HISTOIRE VENDÉENNE - 1793-1794 - LE VIEUX PIERRE OU LE BATELIER DE LA LOIRE

LE VIEUX PIERRE OU LE BATELIER DE LA LOIRE

HISTOIRE VENDÉENNE

 

Nantes noyades

 

Le long de la rive gauche de la Loire et à très-peu de distance des ponts de Nantes, il existait en 93 une petite maison couverte en roseaux, tellement cachée entre les saules qui bordent cette partie du fleuve, qu'elle était à peine connue de tous les gens du pays. C'était un grand bonheur, alors, que cette obscurité et cet isolement.

Plus d'un seigneur de paroisse, plus d'un propriétaire de château aurait bien voulu n'avoir jamais eu d'autre demeure et d'autre fortune que cette chétive cabane avec le petit verger entouré d'eau qui la bordait du côté du levant.

Les deux personnages qui, le soir du 15 décembre, étaient assis devant un feu bien nourri des débris d'une vieille barque, n'avaient cependant rien, en apparence, qui pût faire envie aux grands de ce monde. Leur physionomie ne respirait pas même cette sérénité, ce calme intérieur qui se peint ordinairement sur les bonnes et larges figures des paysans de la Vendée. L'un d'eux, vieillard aux longs cheveux gris, occupé à tresser des paniers d'osier, jetait de tems en tems du regard mélancolique vers une fenêtre basse et étroite d'où l'on apercevait la ville brillant le long du fleuve comme un large ruban de feu.

Quelque fois, mais à de rares intervalles, le vent impétueux des avents apportait jusqu'à lui, tantôt le bruit de la cavalerie de Westermann, passant au grand trot sur les ponts et traînant à sa suite les prisonniers vendéens ; tantôt le son incertain des orgies de Carrier et des saturnales révolutionnaires de la place publique. Alors, la vieille femme placée de l'autre côté de la cheminée, tressaillait tout-à-coup, et joignant les mains avec effroi, semblait murmurer une fervente prière.

Ce fut elle, cependant, qui rompit la première le silence de la cabane : "Pierre, dit-elle, à son mari, vous avez été à la ville aujourd'hui ? - Oui, femme" ; fut toute la réponse du vieillard. - "Mais quelle nouvelle avez-vous apprise ?" Son mari parut réfléchir un moment : "Bah ! dit-il enfin à demi-voix, i faut bien qu'elle le sache tôt ou tard" ; puis s'adressant à la vieille : "Tout est perdu ! femme, tout est perdu ! l'armée de M. Henri a été battue, dispersée, anéantie au Mans ! - Oh ! mon Dieu mon Dieu !" s'écria la pauvre femme ... Elle n'en put dire d'avantage et il se fit un nouveau silence, silence de désespoir et de consternation.
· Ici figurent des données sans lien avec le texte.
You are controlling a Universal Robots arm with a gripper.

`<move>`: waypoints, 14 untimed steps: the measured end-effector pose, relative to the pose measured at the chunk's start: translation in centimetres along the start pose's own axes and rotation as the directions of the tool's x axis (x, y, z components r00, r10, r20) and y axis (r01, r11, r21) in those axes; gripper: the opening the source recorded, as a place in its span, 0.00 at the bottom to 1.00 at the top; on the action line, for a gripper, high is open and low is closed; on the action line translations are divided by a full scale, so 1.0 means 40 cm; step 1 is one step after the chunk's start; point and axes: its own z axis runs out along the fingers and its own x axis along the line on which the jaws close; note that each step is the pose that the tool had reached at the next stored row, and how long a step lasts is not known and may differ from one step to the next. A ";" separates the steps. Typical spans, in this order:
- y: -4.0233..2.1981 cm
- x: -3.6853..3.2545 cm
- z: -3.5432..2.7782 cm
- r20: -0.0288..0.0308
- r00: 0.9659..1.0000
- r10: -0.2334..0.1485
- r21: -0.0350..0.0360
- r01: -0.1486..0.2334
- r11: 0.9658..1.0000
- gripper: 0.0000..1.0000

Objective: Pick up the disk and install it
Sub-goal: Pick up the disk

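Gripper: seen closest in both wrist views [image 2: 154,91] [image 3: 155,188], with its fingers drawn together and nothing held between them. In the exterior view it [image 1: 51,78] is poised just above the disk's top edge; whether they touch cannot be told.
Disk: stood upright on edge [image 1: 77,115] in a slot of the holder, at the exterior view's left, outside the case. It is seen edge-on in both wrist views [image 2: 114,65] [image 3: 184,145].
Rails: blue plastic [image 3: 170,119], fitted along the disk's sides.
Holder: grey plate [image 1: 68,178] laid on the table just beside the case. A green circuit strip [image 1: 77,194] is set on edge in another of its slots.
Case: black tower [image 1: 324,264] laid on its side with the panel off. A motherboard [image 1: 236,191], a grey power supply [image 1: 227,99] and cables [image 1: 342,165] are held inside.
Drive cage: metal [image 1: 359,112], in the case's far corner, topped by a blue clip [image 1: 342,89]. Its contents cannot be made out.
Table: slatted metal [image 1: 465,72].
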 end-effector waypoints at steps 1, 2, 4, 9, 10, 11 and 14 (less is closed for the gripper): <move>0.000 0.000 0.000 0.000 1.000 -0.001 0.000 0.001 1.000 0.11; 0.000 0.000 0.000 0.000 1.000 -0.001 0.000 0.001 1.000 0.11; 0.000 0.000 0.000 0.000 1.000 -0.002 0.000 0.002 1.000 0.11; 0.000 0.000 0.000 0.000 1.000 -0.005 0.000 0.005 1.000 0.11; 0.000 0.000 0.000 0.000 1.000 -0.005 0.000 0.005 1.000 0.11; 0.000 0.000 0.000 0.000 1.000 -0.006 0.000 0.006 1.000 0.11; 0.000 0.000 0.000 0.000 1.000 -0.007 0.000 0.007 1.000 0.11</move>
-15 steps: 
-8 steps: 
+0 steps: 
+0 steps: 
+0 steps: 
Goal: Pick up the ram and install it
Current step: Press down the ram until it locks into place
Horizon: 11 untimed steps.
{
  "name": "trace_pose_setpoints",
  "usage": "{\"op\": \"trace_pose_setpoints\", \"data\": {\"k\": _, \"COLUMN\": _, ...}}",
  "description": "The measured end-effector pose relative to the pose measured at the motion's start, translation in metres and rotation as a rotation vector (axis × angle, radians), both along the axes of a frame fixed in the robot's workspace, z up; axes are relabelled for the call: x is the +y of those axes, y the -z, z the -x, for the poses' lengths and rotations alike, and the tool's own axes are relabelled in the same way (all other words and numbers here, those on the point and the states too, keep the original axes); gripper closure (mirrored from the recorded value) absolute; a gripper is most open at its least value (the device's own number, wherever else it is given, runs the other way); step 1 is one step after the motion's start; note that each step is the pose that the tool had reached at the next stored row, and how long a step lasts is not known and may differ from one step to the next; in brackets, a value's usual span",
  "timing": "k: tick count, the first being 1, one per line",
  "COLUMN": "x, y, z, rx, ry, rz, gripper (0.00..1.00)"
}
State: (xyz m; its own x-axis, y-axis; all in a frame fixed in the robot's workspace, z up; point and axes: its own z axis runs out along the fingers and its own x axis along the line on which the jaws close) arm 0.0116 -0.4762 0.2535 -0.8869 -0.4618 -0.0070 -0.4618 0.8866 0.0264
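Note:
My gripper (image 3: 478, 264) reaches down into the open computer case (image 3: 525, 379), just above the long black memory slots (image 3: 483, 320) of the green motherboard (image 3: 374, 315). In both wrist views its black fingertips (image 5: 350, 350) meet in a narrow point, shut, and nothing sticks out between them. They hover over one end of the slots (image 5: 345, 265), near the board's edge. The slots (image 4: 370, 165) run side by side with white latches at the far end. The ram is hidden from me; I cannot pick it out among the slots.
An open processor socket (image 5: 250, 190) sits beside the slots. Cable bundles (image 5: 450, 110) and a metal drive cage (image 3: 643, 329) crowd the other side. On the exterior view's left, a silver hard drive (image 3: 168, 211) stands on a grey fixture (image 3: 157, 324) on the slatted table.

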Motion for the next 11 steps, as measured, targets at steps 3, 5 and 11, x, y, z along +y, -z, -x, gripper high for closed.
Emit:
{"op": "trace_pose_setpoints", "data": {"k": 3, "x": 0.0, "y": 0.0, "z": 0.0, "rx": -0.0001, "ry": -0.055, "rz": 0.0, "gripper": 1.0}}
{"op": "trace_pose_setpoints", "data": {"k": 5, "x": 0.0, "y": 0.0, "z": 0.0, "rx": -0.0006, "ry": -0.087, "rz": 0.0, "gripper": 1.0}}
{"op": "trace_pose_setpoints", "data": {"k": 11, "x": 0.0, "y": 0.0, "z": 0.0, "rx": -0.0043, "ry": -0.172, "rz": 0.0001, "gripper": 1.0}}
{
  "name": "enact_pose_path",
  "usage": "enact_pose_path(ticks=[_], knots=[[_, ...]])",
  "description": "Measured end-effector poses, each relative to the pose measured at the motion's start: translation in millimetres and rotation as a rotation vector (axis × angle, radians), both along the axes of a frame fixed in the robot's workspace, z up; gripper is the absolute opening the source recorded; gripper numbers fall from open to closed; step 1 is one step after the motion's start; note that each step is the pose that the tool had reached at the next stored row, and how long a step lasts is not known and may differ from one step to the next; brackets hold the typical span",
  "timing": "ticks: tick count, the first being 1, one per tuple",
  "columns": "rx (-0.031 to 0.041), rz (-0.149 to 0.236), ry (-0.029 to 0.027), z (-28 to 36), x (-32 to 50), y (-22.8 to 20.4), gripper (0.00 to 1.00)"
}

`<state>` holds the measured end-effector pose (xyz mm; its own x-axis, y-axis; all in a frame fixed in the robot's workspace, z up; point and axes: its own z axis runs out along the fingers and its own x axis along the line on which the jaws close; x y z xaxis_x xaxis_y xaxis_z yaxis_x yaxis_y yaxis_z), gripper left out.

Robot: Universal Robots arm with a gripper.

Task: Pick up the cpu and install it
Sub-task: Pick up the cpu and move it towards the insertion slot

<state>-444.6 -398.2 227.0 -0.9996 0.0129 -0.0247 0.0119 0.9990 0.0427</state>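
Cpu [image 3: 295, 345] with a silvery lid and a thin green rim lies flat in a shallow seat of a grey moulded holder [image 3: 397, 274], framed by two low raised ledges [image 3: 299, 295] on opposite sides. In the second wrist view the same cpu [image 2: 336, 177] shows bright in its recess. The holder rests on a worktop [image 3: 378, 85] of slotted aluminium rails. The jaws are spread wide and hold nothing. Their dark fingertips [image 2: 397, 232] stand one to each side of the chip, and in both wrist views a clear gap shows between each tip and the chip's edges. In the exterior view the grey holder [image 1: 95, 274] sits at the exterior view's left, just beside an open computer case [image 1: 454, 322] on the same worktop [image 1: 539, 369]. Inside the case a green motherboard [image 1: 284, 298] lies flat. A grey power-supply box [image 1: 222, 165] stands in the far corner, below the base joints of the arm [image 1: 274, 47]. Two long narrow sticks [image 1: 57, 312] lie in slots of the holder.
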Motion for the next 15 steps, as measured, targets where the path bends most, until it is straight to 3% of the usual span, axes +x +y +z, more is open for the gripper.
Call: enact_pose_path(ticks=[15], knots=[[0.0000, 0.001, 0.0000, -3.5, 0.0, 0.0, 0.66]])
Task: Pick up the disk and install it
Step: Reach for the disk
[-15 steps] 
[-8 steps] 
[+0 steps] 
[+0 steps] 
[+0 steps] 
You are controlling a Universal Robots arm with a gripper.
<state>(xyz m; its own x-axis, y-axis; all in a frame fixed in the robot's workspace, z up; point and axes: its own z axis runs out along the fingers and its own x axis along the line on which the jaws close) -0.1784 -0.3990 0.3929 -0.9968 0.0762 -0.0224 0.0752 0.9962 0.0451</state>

Après quelques minutes d'anxiétés, elle releva vivement la tête et regardant son mari : "Pierre, lui dit-elle, il y aura bien des prisonniers à l'entrepôt ! ..."


Le vieillard parut la comprendre ; car il jeta promptement le panier commencé qu'il tenait à la main, et saisissant un aviron entouré de linge, il sortit de la cabane, avec plus de précautions que n'en prennent les sauvages de l'Amérique pour dérober à leurs ennemis le bruit et la trace de leurs pas ; le vieux Vendéen s'avançait lentement et presqu'à tâtons, de peur que les vertueux réformateurs de l'époque ne s'aperçussent qu'il allait faire une bonne action.

Il arriva enfin dans le plus épais des saules, et entrant dans un petit batelet amarré au pied d'un vieux tronc, il commença à s'approcher du milieu de la rivière, en glissant parmi les oseraies déjà dépouillées de leurs feuilles. Arrivé presqu'à découvert, il se coucha au fond de son bateau et écouta un instant. Des juremens, des blasphêmes et un bruit de rames qui s'éloignaient lui apprirent que la Loire avait encore reçu ses victimes accoutumées. "Il est tems" se dit-il à lui-même, en avançant au large, "Dieu veuille qu'il ne soit pas trop tard !" Alors, tâchant de donner de sa voix une inflexion un peu forte, sans éveiller l'attention des bourreaux qui se promenaient en ricanant, un peu plus bas sur la rive, pour guetter les cadavres et achever les mourans ; "Y a-t-il encore quelqu'un de vivant, s'écria-t-il ?"
Un gémissement étouffé lui répondit.


Le vieillard dont le coeur battait avec violence se dirigea du côté d'où était parti ce léger bruit et tout à coup, il découvrit au milieu de l'eau, un objet immobile, sur lequel la vague jetait, en passant, une écume légère et brillante. Hélas ! c'était une pauvre jeune fille, une petite aristocrate que les flots n'avaient pas encore engloutie ; le fatal bateau à soupape s'était entr'ouvert sur un de ces bancs de sables si communs dans la Loire, et seule, elle était là, attachée par le bras à un vieux prêtre déjà mort, et assise sur un monceau de cadavres que le courant commençait à ébranler. L'effroi, la rigueur de la saison l'avaient glacée, et pas un mot, pas un soupir ne s'échappa de sa bouche quand le vieux batelier, avec un sang-froid inspiré par l'imminence du danger, coupa la corde qui la retenait au cadavre et la plaça dans sa frêle embarcation. Avant de se retirer, le Vendéen dévoué répéta encore sa question dans l'espérance de sauver quelqu'autre infortuné ; mais pas une voix ne répondant à la sienne, il partit.


Ce fut avec un sentiment de bonheur incompréhensible pour ceux qui ne croient pas à la vertu, que le vieillard entra dans sa chaumière, portant dans ses bras, la jeune et charmante créature qu'il venait d'arracher à la mort la plus affreuse ; mais à peine sa femme eut-elle jeté les yeux sur cette figure pâle et livide, qu'elle se précipita sur elle, en la couvrant de baisers et de sanglots.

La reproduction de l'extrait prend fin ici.